● **What the exercise asks**
Without including any pictures, write out the data below exactly.

● **Provided data**
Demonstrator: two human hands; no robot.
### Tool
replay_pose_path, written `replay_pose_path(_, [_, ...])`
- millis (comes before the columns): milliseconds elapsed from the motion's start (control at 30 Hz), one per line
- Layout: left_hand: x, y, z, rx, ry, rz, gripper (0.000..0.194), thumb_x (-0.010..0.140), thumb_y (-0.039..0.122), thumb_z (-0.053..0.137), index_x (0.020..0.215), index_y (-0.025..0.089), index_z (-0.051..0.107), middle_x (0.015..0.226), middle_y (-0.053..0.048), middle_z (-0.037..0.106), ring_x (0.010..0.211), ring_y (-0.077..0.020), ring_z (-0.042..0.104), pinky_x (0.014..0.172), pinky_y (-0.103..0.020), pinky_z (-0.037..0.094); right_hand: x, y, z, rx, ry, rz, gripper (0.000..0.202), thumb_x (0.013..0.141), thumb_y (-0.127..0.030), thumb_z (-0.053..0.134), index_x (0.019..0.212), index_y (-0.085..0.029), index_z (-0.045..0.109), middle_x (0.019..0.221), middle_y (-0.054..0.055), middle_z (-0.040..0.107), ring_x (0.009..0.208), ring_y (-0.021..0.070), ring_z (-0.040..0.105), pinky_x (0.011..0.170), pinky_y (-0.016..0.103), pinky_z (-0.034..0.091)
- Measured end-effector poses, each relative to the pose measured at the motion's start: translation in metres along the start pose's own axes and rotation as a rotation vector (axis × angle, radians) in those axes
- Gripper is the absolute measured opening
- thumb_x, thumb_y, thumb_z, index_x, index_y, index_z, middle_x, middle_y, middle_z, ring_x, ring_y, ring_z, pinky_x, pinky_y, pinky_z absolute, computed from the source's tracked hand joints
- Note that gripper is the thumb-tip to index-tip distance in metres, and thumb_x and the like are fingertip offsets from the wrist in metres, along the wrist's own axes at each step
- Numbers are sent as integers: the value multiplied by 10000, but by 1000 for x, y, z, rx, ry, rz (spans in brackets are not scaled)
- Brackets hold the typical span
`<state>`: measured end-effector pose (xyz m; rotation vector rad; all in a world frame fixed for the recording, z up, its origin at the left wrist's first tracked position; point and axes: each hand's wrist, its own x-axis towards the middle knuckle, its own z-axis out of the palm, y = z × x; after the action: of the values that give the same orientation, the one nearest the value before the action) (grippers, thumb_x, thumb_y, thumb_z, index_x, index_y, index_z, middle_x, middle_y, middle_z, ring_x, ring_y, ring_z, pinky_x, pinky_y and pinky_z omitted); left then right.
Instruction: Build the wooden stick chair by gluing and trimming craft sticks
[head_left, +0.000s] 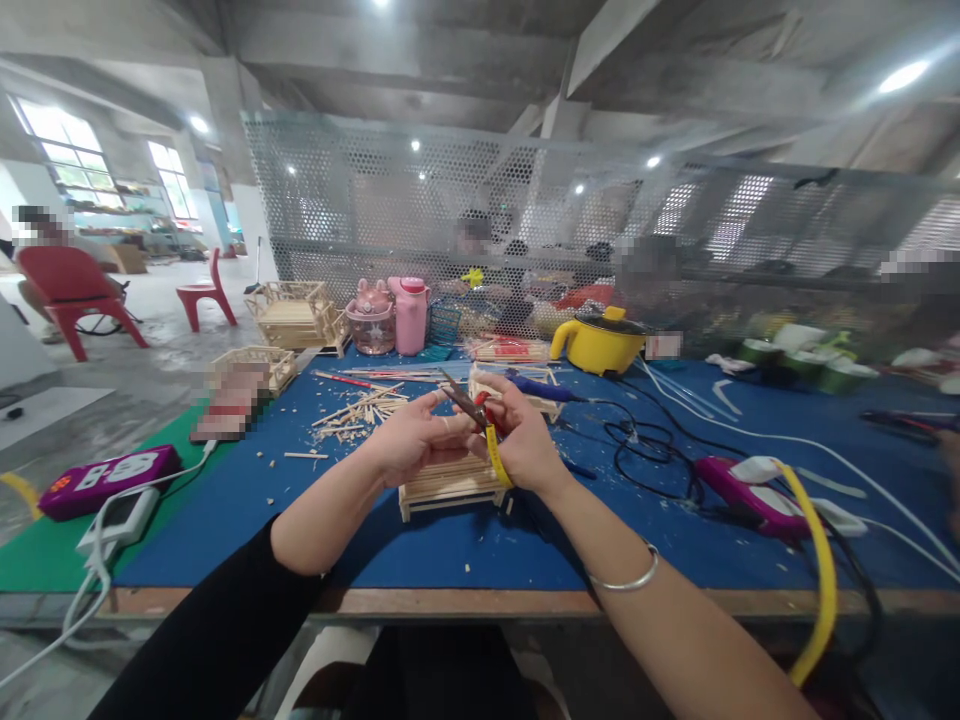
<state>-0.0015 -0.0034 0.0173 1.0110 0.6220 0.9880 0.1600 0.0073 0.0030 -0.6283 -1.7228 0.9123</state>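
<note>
At nine o'clock lies a purple power strip (109,482), its white marking illegible; at ten, loose sticks (364,410). The left hand (409,438) curls beside the blades; whether it pinches anything, I cannot tell. Beneath, centre dial, sits the slatted wooden frame (442,488). At two, the right hand (531,442) grips a cutter (466,402), apparently mid-trim; closing it calls for clear fingertips.

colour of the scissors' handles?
The scissors' handles show red and yellow, in the head view.

A blue tabletop (225,505) bears a slatted wooden frame (442,487) and loose sticks (367,412).
</note>
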Motion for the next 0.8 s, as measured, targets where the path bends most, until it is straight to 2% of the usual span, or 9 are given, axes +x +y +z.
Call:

● **Solution for this exercise**
Demonstrator: two human hands; no robot.
### Tool
replay_pose_path, written `replay_pose_path(_, [_, ...])`
- millis (comes before the columns): milliseconds elapsed from the motion's start (control at 30 Hz), one per line
- Layout: left_hand: x, y, z, rx, ry, rz, gripper (0.000..0.194), thumb_x (-0.010..0.140), thumb_y (-0.039..0.122), thumb_z (-0.053..0.137), index_x (0.020..0.215), index_y (-0.025..0.089), index_z (-0.051..0.107), middle_x (0.015..0.226), middle_y (-0.053..0.048), middle_z (-0.037..0.106), ring_x (0.010..0.211), ring_y (-0.077..0.020), ring_z (-0.042..0.104), pinky_x (0.014..0.172), pinky_y (-0.103..0.020), pinky_z (-0.037..0.094); right_hand: x, y, z, rx, ry, rz, gripper (0.000..0.202), thumb_x (0.013..0.141), thumb_y (-0.127..0.030), thumb_z (-0.053..0.134), index_x (0.019..0.212), index_y (-0.085..0.029), index_z (-0.045..0.109), middle_x (0.019..0.221), middle_y (-0.054..0.055), middle_z (-0.040..0.107), ring_x (0.009..0.208), ring_y (-0.021..0.070), ring_z (-0.040..0.105), pinky_x (0.011..0.170), pinky_y (-0.016..0.103), pinky_z (-0.034..0.091)
- Measured end-effector poses, each relative to the pose measured at the motion's start: translation in metres along the start pose's own axes and rotation as a rotation vector (axis × angle, radians) in those axes
- Gripper is the absolute measured opening
- thumb_x, thumb_y, thumb_z, index_x, index_y, index_z, middle_x, middle_y, middle_z, ring_x, ring_y, ring_z, pinky_x, pinky_y, pinky_z absolute, computed from the source's tracked hand joints
- Note that gripper is the thumb-tip to index-tip distance in metres, and thumb_x and the like are fingertip offsets from the wrist in metres, along the wrist's own axes at each step
- Numbers are sent as integers: the value multiplied by 10000, but by 1000 for x, y, z, rx, ry, rz (spans in brackets are not scaled)
- Brackets hold the typical span
`<state>`: measured end-effector pose (xyz m; rotation vector rad; all in a world frame fixed for the recording, z up, its origin at the left wrist's first tracked position; point and axes: each hand's wrist, its own x-axis towards the middle knuckle, its own z-axis out of the palm, y = z × x; after the action: of the values that give the same orientation, the one nearest the value before the action) (grippers, thumb_x, thumb_y, thumb_z, index_x, index_y, index_z, middle_x, middle_y, middle_z, ring_x, ring_y, ring_z, pinky_x, pinky_y and pinky_z omitted); left then right.
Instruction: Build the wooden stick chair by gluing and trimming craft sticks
[head_left, +0.000s] 
<state>-0.0015 -0.0034 0.0173 1.0110 0.6220 0.9880 0.1600 0.0073 0.0030 -0.6283 -1.7228 0.9123</state>
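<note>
At nine o'clock lies a purple power strip (109,482), its white marking illegible; at ten, loose sticks (364,410). The left hand (409,438) curls beside the blades; whether it pinches anything, I cannot tell. Beneath, centre dial, sits the slatted wooden frame (442,488). At two, the right hand (531,442) grips a cutter (466,402), apparently mid-trim; closing it calls for clear fingertips.

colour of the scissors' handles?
The scissors' handles show red and yellow, in the head view.

A blue tabletop (225,505) bears a slatted wooden frame (442,487) and loose sticks (367,412).
</note>
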Motion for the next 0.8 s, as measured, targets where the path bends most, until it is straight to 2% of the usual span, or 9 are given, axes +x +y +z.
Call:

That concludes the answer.